TRY IT:
Could you write out the data that follows, exactly and in full?

RECORDED DATA:
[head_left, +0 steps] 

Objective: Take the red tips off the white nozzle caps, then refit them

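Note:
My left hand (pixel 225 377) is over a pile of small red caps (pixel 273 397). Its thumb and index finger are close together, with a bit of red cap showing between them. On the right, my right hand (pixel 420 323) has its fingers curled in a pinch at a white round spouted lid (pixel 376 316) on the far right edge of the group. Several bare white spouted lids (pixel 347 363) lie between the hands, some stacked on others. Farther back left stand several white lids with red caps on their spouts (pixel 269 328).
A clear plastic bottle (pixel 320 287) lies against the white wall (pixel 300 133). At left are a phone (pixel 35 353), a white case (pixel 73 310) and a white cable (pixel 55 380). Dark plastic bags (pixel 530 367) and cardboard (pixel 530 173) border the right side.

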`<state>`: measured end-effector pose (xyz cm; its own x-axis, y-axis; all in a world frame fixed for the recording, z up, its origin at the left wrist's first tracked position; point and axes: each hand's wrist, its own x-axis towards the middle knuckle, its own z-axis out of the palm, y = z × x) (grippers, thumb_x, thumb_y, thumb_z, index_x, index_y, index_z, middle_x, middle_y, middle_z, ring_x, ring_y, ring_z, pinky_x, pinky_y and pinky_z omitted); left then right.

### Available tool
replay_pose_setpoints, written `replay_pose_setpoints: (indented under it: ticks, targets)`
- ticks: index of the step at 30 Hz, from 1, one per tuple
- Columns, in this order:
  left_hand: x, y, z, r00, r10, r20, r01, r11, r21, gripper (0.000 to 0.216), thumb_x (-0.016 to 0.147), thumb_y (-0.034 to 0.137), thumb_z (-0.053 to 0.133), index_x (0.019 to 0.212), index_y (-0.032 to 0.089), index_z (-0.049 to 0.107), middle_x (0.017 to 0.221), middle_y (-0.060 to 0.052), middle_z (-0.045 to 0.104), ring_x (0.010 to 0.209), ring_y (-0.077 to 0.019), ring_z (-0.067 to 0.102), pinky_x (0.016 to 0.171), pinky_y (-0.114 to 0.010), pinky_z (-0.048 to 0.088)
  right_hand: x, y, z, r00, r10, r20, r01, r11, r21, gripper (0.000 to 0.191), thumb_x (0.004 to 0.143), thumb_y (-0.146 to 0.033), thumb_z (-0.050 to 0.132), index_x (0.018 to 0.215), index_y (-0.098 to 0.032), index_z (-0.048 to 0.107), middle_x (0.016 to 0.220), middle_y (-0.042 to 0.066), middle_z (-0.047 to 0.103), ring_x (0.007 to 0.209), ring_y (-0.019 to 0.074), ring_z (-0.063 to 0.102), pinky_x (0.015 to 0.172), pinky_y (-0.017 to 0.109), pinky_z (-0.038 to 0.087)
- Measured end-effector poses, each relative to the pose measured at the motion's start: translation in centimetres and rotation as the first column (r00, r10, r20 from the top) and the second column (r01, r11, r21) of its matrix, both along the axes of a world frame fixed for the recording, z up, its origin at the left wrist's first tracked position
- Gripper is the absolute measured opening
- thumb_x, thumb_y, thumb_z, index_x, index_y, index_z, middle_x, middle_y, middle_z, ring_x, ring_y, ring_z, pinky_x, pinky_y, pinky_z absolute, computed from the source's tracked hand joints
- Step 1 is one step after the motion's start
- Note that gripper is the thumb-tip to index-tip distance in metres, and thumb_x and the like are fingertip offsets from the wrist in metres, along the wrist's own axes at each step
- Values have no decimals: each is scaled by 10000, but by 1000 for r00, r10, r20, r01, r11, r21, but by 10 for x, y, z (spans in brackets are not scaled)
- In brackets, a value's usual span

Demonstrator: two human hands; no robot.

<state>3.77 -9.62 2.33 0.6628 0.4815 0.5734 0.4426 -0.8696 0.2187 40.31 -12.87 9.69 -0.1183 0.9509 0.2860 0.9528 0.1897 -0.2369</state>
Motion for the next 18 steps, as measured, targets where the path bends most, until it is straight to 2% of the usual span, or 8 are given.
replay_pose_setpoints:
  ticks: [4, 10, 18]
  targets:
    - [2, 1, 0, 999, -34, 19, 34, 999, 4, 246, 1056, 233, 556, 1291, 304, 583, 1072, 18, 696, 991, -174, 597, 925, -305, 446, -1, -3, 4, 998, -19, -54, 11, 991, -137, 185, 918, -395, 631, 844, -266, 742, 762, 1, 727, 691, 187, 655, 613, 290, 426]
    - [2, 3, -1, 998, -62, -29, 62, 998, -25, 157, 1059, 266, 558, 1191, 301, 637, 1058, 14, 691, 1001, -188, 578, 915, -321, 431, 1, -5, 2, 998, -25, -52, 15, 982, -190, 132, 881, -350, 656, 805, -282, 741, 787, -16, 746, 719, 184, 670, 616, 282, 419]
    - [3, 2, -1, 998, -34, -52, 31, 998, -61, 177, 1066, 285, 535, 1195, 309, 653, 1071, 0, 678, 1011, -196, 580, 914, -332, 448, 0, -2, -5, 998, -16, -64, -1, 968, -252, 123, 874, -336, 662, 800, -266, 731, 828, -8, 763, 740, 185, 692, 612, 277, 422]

ANSWER TO THE EXERCISE:
[head_left, +0 steps] 

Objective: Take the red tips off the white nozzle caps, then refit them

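Note:
My left hand (pixel 225 377) is over a pile of small red caps (pixel 273 397). Its thumb and index finger are close together, with a bit of red cap showing between them. On the right, my right hand (pixel 420 323) has its fingers curled in a pinch at a white round spouted lid (pixel 376 316) on the far right edge of the group. Several bare white spouted lids (pixel 347 363) lie between the hands, some stacked on others. Farther back left stand several white lids with red caps on their spouts (pixel 269 328).
A clear plastic bottle (pixel 320 287) lies against the white wall (pixel 300 133). At left are a phone (pixel 35 353), a white case (pixel 73 310) and a white cable (pixel 55 380). Dark plastic bags (pixel 530 367) and cardboard (pixel 530 173) border the right side.
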
`<state>`: measured end-effector pose (xyz cm; its own x-axis, y-axis; all in a world frame fixed for the recording, z up, its origin at the left wrist's first tracked position; point and axes: each hand's wrist, its own x-axis towards the middle knuckle, its own z-axis out of the palm, y = z × x) (grippers, thumb_x, thumb_y, thumb_z, index_x, index_y, index_z, middle_x, middle_y, middle_z, ring_x, ring_y, ring_z, pinky_x, pinky_y and pinky_z omitted); left then right.

### Available tool
replay_pose_setpoints, written `replay_pose_setpoints: (indented under it: ticks, targets)`
- ticks: index of the step at 30 Hz, from 1, one per tuple
- Columns, in this order:
  left_hand: x, y, z, r00, r10, r20, r01, r11, r21, gripper (0.000 to 0.216), thumb_x (-0.016 to 0.147), thumb_y (-0.034 to 0.137), thumb_z (-0.053 to 0.133), index_x (0.019 to 0.212), index_y (-0.032 to 0.089), index_z (-0.049 to 0.107), middle_x (0.017 to 0.221), middle_y (-0.060 to 0.052), middle_z (-0.045 to 0.104), ring_x (0.010 to 0.209), ring_y (-0.077 to 0.019), ring_z (-0.067 to 0.102), pinky_x (0.016 to 0.171), pinky_y (-0.114 to 0.010), pinky_z (-0.048 to 0.088)
  right_hand: x, y, z, r00, r10, r20, r01, r11, r21, gripper (0.000 to 0.191), thumb_x (0.004 to 0.143), thumb_y (-0.146 to 0.033), thumb_z (-0.050 to 0.132), index_x (0.018 to 0.215), index_y (-0.098 to 0.032), index_z (-0.048 to 0.107), middle_x (0.016 to 0.220), middle_y (-0.042 to 0.066), middle_z (-0.047 to 0.103), ring_x (0.007 to 0.209), ring_y (-0.019 to 0.074), ring_z (-0.063 to 0.102), pinky_x (0.015 to 0.172), pinky_y (-0.017 to 0.109), pinky_z (-0.038 to 0.087)
- Measured end-effector poses, each relative to the pose measured at the motion's start: translation in centimetres and rotation as the first column (r00, r10, r20 from the top) and the second column (r01, r11, r21) of its matrix, both along the axes of a world frame fixed for the recording, z up, its origin at the left wrist's first tracked position
- Gripper is the absolute measured opening
- thumb_x, thumb_y, thumb_z, index_x, index_y, index_z, middle_x, middle_y, middle_z, ring_x, ring_y, ring_z, pinky_x, pinky_y, pinky_z absolute, computed from the source's tracked hand joints
- Step 1 is one step after the motion's start
- Note that gripper is the thumb-tip to index-tip distance in metres, and thumb_x and the like are fingertip offsets from the wrist in metres, along the wrist's own axes at each step
- Values have no decimals: each is scaled by 10000, but by 1000 for r00, r10, r20, r01, r11, r21, but by 10 for x, y, z (spans in brackets are not scaled)
- In brackets, a value's usual span

Demonstrator: two human hands; no robot.

<state>3.77 -9.62 2.33 0.6628 0.4815 0.5734 0.4426 -0.8696 0.2187 40.31 -12.87 9.69 -0.1183 0.9509 0.2860 0.9528 0.1897 -0.2369</state>
Motion for the next 18 steps, as measured, targets where the path bends most, until it is straight to 2% of the usual span, or 8 are given.
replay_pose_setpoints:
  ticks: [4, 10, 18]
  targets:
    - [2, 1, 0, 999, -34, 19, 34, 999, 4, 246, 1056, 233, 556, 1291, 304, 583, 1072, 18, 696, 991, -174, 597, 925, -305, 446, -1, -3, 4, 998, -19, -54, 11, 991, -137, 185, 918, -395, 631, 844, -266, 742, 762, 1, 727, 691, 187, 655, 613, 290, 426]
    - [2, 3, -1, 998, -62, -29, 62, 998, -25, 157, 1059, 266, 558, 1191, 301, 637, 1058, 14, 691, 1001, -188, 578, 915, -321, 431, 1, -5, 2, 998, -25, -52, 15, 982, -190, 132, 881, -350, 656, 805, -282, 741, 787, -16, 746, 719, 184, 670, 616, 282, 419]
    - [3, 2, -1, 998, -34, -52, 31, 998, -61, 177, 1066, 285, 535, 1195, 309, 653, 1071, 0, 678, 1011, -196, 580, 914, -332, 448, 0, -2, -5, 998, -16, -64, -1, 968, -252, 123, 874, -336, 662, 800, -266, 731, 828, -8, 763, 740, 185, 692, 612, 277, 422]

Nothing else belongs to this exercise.